Because the unions resist these policies, and insist on social security measures, equal distribution of land and resources, and fair wages for Colombian workers to close the gap between rich and poor, they must be undermined. "We want, and we should have, self-determination. The Colombian people support the unions, but the dirty war has been very intense," Mendoza said, referring to the paramilitaries' reign of terror. "It has weakened the unions in this country."

Neither Mendoza nor Correa is shy about assessing the hundreds of millions of dollars in U.S. military aid that goes by the name Plan Colombia: "The motivation behind Plan Colombia is for the United States to assure the best control of these countries, and drown people in their own blood if they attempt to resist," said Mendoza. The $1.3 billion aid package, most of which was designated for military use, is seen by the union leaders as a way for the United States to secure its corporate interests under the guise of the "war on drugs, " and since September 11, as part of the "war on terror."

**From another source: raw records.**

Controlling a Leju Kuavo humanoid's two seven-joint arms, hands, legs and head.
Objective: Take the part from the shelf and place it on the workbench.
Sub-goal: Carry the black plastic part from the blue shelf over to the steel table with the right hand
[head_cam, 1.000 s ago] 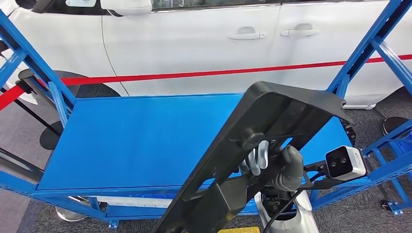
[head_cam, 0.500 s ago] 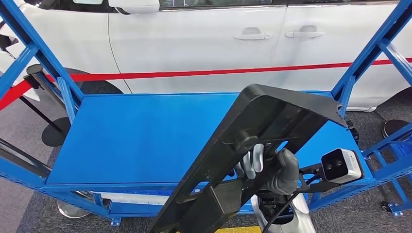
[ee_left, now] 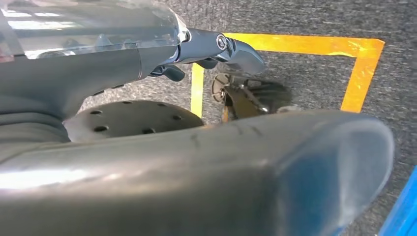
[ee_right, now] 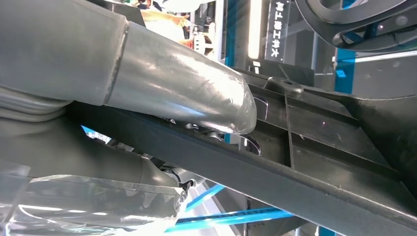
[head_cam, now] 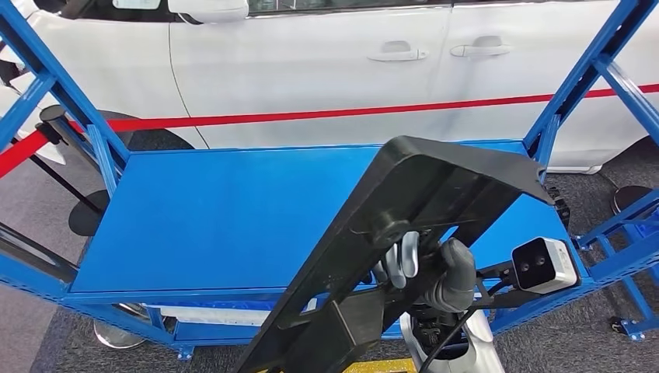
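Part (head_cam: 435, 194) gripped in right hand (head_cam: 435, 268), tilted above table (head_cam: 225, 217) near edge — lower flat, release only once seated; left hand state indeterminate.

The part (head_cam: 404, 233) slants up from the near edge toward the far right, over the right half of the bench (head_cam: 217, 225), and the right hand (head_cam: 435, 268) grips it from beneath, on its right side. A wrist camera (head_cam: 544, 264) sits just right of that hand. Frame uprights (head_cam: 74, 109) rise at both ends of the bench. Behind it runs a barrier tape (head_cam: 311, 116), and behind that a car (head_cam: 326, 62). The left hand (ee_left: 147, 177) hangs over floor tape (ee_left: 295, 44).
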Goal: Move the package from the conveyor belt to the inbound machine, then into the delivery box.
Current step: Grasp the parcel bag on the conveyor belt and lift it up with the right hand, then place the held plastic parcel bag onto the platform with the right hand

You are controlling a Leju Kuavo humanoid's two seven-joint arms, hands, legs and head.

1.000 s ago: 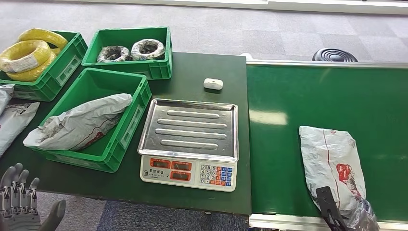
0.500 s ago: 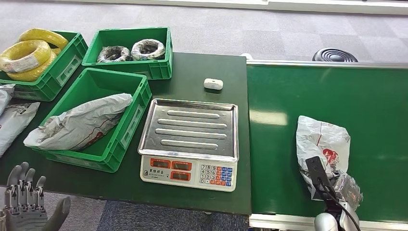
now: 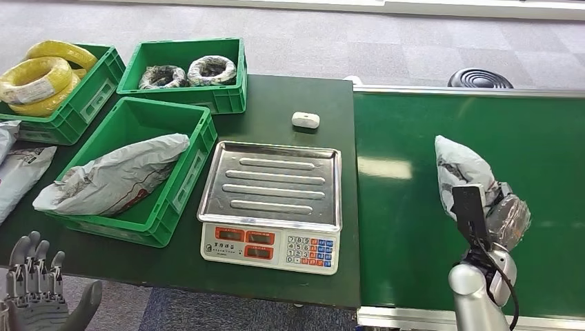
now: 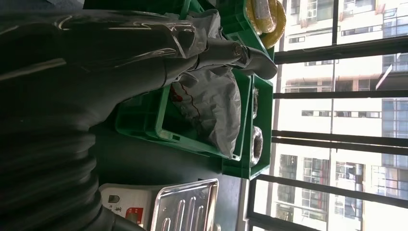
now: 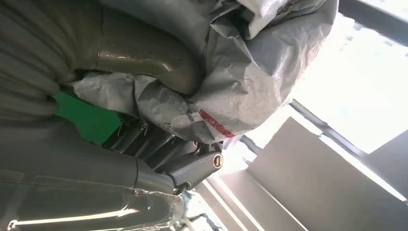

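One grey poly-mailer package (image 3: 461, 169) sits bunched in the right hand (image 3: 498, 217), fingers clamped around it above the conveyor belt (image 3: 414, 207), presumably for carrying to the weighing scale (image 3: 272, 200) off to its left, while the left hand (image 3: 41, 296) hangs empty, fingers apart.

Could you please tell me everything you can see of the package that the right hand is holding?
The package is a crumpled grey plastic mailer bag with a red printed mark, seen in the right wrist view. The right hand grips its lower end, thumb pressed into the folds, so it bunches and stands up above the green conveyor belt, right of the scale.
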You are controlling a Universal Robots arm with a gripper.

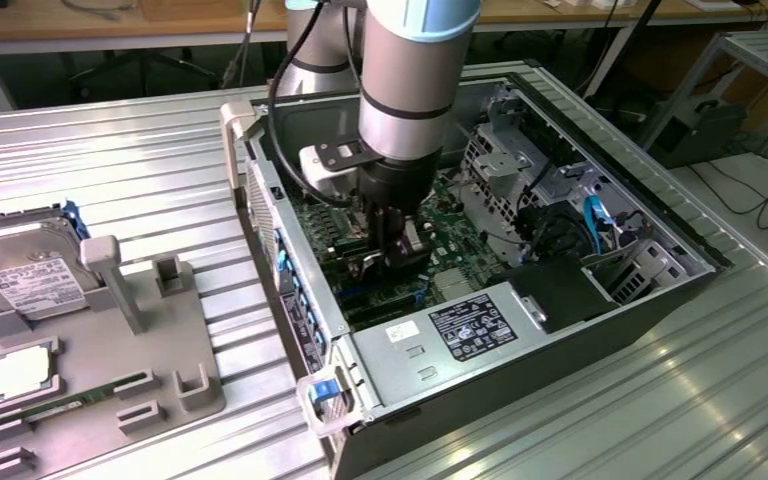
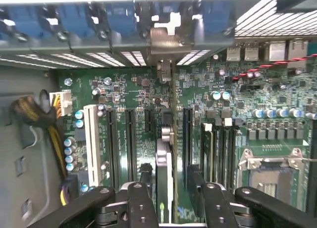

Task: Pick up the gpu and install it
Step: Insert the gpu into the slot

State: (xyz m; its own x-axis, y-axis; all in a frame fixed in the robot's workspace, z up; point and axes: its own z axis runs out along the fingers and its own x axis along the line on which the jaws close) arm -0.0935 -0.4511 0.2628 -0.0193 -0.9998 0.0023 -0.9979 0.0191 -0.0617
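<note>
The gpu (image 2: 165,161) stands edge-on in a motherboard slot inside the open computer case (image 1: 291,300). Its silvery end bracket (image 2: 167,37) sits against the case's rear slot openings. My gripper (image 2: 171,177) straddles the card from above, open. A dark finger (image 2: 145,174) stands on each side of the card, with a small gap to it. In the exterior view the arm reaches straight down into the case, and the gripper (image 1: 399,258) is low over the green motherboard (image 1: 458,245).
A grey fixture (image 1: 104,350) at the exterior view's left carries a hard drive (image 1: 31,280), a processor (image 1: 21,372) and a green memory stick (image 1: 51,410). The power supply (image 1: 471,325) and drive cage (image 1: 518,160) flank the gripper. Cables (image 2: 34,114) and the processor socket (image 2: 270,173) lie close by.
</note>
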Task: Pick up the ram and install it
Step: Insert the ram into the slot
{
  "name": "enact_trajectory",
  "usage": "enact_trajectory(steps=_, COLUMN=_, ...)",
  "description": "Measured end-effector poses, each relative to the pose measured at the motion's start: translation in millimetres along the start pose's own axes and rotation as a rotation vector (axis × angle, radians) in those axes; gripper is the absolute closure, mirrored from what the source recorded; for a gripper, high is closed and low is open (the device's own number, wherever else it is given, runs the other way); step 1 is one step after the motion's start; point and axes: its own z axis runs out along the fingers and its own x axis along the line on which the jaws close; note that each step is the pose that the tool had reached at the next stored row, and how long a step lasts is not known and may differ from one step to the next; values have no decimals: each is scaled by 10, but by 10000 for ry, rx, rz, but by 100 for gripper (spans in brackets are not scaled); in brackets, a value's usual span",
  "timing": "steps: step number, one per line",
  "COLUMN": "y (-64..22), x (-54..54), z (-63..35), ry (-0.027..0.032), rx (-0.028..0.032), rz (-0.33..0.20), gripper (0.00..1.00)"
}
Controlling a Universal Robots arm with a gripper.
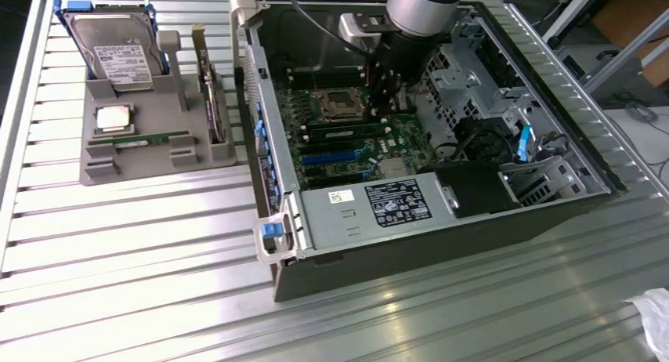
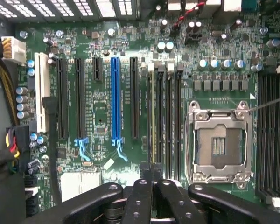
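Item 1, my gripper (image 2: 151,181): the fingers were shut tight on each other with nothing between them. They were poised inside the computer case (image 1: 274,244), over the near end of the memory slots.

Item 2, grey tray (image 1: 99,174), at the exterior view's left, on the slatted table (image 1: 136,252). It carried the hard drive (image 1: 112,52) standing at the back and the square processor chip (image 1: 112,117) in front of it. A spare green stick (image 1: 141,140) lay flat nearest the front.

Item 3, motherboard (image 2: 100,100): a row of long black expansion slots with one blue slot (image 2: 115,100) among them.

Item 4, the ram (image 2: 152,116): seen edge-on as a thin yellow-green line. It stood in the memory slot nearest the expansion slots, directly ahead of my fingertips. I could not tell whether it was fully seated or whether my fingers touched it.

Item 5, empty processor socket (image 2: 218,142), just beyond the remaining memory slots.

Item 6, power supply (image 1: 381,205), at the case's front edge toward the exterior view's right.

Step in hand, by my judgement: installation. The pick-up was done, the stick was placed in its slot, and my closed fingers served as a pusher rather than a clamp.

Requirement noted: any press must stay square over the stick's top edge, even and straight into the slot, clear of the neighbouring slots.
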Motion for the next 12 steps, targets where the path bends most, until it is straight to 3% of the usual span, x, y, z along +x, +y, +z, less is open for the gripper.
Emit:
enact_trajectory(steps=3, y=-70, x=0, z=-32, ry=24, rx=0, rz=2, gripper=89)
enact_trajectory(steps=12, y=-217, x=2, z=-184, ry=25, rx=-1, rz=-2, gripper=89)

In addition to Coca-Cola, there are dozens of other large U.S.-based multinational corporations operating in Colombia: Exxon-Mobil, Occidental Petroleum, Drummond Coal Co., and Dole, to name just a few. With the announcement by the Bush administration in February that it was proposing $98 million expenditure to train a battalion to protect one of Occidental's pipelines, Correa and Mendoza appear to be on the right track. "They're trying to target our resistance movement and at the same time exploit the riches concentrated in those areas," Correa said, noting that Bush has expanded Plan Colombia to encompass other countries as part of an Andean Region Initiative. "To us, the intent is quite clear. This is an outright attack on the civil population in those countries."

Though faced with seemingly insurmountable odds, the men hold out hope. "All we want is to live in a country with better conditions," Mendoza said. "And we know we can." Correa, though, discussed the possibility that Colombian citizens might elect a President, Alvaro Uribe, with strong ties to the right-wing paramilitary movement. Elections will be held later this summer, and Uribe is presently the front-runner. "He is going to apply the all-out war formula," Correa predicted. "If he wins the election, he's just going to throw out the Congress of the Republic. The very few chances the country has for a democratic future will be unreachable."

Both Mendoza and Correa expressed the strong belief that international solidarity between unions in Colombia and the United States was the key to ending the violence that they face. Correa ended his presentation to the labor activists at Harvard with a call to act before it's too late. "Exert pressure on your own government," he said. "Many deaths and a lot of misery will be avoided."

Patrick Keaney is an independent journalist who focuses on labor and human rights issues.